The University of Nottingham’s School of Computer Science has been awarded almost £700,000 funding from EPSRC to lead a project to better understand small and medium sized enterprises’ (SMEs’) cyber security support needs and their ability to address them.
The research aims to set up pilot Cyber Security Communities of Support (CyCOS), bringing together SMEs and advisory sources. Researchers point to the government-backed UK Cyber Security Breaches Survey, that indicates that half of small and a third of micro businesses experienced breaches or attacks in the last year. While they do seek external guidance in relation to cyber security, they do so via a huge range of sources, and often find themselves overwhelmed with information and unable to understand the advice.
The research team includes Dr Maria Bada, Lecturer in Psychology at the School of Biological and Behavioural Sciences at Queen Mary University of London and Dr Jason Nurse from the University of Kent and is led by Steven Furnell, Professor of Cyber Security at Nottingham.
Furnell said: “Businesses know there is a need to protect themselves from cyber attacks, but knowing just how to do this and where to go for trusted help can be a minefield. We want to make the process of accessing help easier and more targeted. Our research will improve understanding of SME needs and the perspective of those that they turn to for support. We will then use these insights as a foundation for the design and evaluation of a new and more accessible model for support with the Communities of Support pilots.”
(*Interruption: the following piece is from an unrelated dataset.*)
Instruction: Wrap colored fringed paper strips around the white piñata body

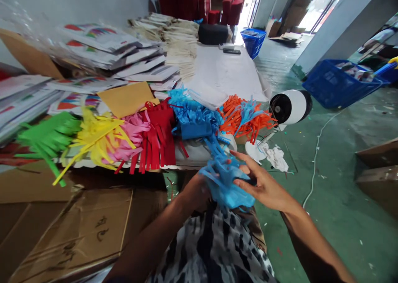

Researchers plan to investigate what support small businesses need, to find their understanding and confidence around cyber security, and their awareness and perceptions of available support. The aim is to seek to determine the scenarios in which cyber security advice is sought (whether during product evaluation, at point of purchase, in response to threats and incidents), and whether it is deemed effective.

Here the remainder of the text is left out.